A tutto ciò è stato fatto accenno sabato 26 novembre alla presentazione del libro “La collina delle rose” (Brignoli Edizioni), presso lo spazio d’arte contemporanea AZIMVT di Pomigliano d’Arco, dove gli ospiti hanno avuto modo di incontrare di persona l’autrice (foto di Francesco Palladino). Con uno stile accurato ed entusiasta, tuttavia Dora Della Corte non offre al lettore solo l’evolversi delle vicende di Eva, ma anche il racconto corale delle esperienze degli altri personaggi del romanzo: dagli avi della protagonista alle sue sorelle d’amore e ai suoi compaesani. Ogni figura cosiddetta ‘secondaria’ assume spessore e contribuisce a conferire sapore al romanzo. Soprattutto a dare l’opportunità di riflettere su molteplici delicate tematiche di attualità. Tra le pagine de “La collina delle rose” si legge di profughi, immigrazione, violenza sulle donne, diversità culturale e religiosa, senso dell’abbandono. Amicizia, famiglia, generosità, fratellanza, legame con il passato, ricerca delle proprie origini, tradizione, innovazione e fiducia sono solo alcuni degli ingredienti essenziali su cui la trama si regge.

A sinistra Asia, giovane tonore e studentessa di canto lirico che ha allietato i presenti con la sua voce.
A sinistra Asia, giovane tenore e studentessa di canto lirico che ha allietato i presenti con la sua voce.

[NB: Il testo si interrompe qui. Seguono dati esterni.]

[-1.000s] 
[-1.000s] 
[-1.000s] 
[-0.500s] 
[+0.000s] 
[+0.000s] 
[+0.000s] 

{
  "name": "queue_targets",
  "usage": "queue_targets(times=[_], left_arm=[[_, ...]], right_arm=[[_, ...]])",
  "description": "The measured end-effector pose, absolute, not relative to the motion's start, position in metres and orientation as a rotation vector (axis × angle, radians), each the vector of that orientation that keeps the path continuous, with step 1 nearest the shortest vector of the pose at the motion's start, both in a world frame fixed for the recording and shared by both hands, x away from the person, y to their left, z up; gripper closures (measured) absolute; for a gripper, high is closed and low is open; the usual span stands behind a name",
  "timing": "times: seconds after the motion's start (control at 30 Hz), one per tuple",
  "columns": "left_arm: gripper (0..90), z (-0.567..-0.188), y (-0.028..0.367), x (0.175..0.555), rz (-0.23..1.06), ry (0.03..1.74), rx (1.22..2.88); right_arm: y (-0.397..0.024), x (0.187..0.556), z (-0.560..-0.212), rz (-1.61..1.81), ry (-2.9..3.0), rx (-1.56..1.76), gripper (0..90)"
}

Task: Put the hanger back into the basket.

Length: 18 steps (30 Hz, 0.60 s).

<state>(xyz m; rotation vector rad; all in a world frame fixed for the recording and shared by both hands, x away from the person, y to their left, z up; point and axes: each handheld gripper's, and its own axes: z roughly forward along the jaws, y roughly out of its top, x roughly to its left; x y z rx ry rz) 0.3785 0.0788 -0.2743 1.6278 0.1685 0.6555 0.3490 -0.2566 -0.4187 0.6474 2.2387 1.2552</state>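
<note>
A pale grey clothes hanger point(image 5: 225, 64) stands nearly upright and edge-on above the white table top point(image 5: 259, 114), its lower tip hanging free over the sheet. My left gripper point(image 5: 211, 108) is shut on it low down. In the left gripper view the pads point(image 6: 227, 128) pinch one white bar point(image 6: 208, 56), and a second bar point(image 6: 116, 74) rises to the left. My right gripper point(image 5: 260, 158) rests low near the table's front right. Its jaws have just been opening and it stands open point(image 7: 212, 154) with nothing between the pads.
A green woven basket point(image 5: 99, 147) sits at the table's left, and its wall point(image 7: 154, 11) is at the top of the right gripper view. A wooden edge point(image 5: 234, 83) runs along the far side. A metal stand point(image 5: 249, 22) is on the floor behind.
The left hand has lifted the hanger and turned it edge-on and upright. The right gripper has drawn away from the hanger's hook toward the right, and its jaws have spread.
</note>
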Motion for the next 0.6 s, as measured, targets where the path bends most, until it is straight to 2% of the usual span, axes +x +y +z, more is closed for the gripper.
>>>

Tutto viene messo in prospettiva e analizzato attraverso un’imperante lente dell’amore, qui presente con i suoi variegati volti. Un amore che si coltiva sulle comunanze, nonostante le differenze. Un amore che è ponte e avvicina le persone, scaldando loro i cuori. Il romanzo è profondamente segnato da un’audace fede cristiana che plasma non a caso valori e grinta dei personaggi. Non ci si piega alla rassegnazione. Anzi, “L’amore ripaga sempre, anche se magari non ce ne accorgiamo subito” è la speranzosa morale che l’autrice regala con genuina spontaneità ai suoi lettori.